My Chicago Tribune column this week is about time travel narratives. In the column I discuss a number of different recent examples of time travel stories, including the HBOMax adaptation of Audrey Niffenegger’s The Time Traveler’s Wife, the Apple+ adaptation of Lauren Beukes’ Shining Girls, a Scandinavian import airing on HBOMax, Beforeigners1, and Emma Straub’s recently released novel, This Time Tomorrow.
In the column I joke about how I went looking for a “trend piece” on time travel stories, but quickly realized a trend piece didn’t make sense given the fact that there is never a time when time travel stories are not common. To drive that point home, as I sent my final copy for the column to my editor a week ago Friday afternoon (as is my practice), I picked up the next book from my reading pile, Sea of Tranquility by Emily St. John Mandel, and realized that I was holding a time travel story.
(As an aside, Sea of Tranquility is tremendous. One of those books that you live inside while you’re reading it, you’re sad when it ends, and carry the experience around with you for a few days afterwards, making you hesitant to even start reading another book because you don’t want to break the spell. Mandel is just firing on all cylinders as an artist.)
The insights in the column are not particularly profound - it’s tough to really develop an idea in 600 words, which is one of the reasons I enjoy the freedom of this space - but I ultimately settle on a couple of common themes when it comes to time travel stories. One, of course, is the desire for a re-do, the inevitable wondering if there was a road not taken that would’ve altered one’s future. This is the explicit question of This Time Tomorrow, and Straub explores the question in interesting ways.
The other insight is how often these stories reveal that these alternate choices are something of an illusion, that even if you can go back in time and alter something specific, you’re still stuck with yourself, and ultimately that fact goes a long way to determining your fate.
Straub’s main character, Alice, is a single, 40 year old woman with an ailing father, working in admissions at her old private school in Brooklyn after some halfhearted attempts to make it as a visual artist. She’s not unhappy, exactly, but she cannot shake the idea that there was some other life available to her had she chosen differently. Rather than having her story hinge on some obviously momentous decision that Alice can pinpoint as meaningful, Straub takes her character back to her 16th birthday, a day Alice remembers only in fragments until she starts living it over again.
By using the time travel conceit this way, Straub introduces another genre into her story, the genre that drives the second half of the book, the “alternate history,” in this case, the alternate personal history.
She wonders if she could have a happier and more fulfilled life if she’d chosen differently, which can be a question that plagues just about everyone from time to time.
I am personally fascinated by the notion of alternate histories. There’s a number of well-known alternate history novels that ask us to rethink fundamental aspects of our society, such as Philip K. Dick’s The Man in the High Castle, which posits a victorious Hitler and an occupied America, or Philip Roth’s The Plot Against America, which asks, “What if we had President Lindbergh, and the United States never joined WWII?”

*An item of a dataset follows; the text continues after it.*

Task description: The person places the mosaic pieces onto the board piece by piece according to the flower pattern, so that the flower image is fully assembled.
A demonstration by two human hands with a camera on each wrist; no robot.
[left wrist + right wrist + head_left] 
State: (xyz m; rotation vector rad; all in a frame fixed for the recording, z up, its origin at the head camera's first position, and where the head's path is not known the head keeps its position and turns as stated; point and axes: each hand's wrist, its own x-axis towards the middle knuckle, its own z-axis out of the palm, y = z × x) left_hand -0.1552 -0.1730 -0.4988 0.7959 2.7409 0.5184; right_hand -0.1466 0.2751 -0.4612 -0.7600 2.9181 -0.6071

Hitler seems to get a lot of play in time travel and alternate history narratives. “If you had a time machine, would you kill baby Hitler?” is a classic time travel/alternate history thought experiment that can be fun to argue. I think the answer personally is, “of course,” recognizing both the moral wrong of killing and the possibility of a butterfly effect resulting in something worse than Hitler, but I’m taking my chances on that front.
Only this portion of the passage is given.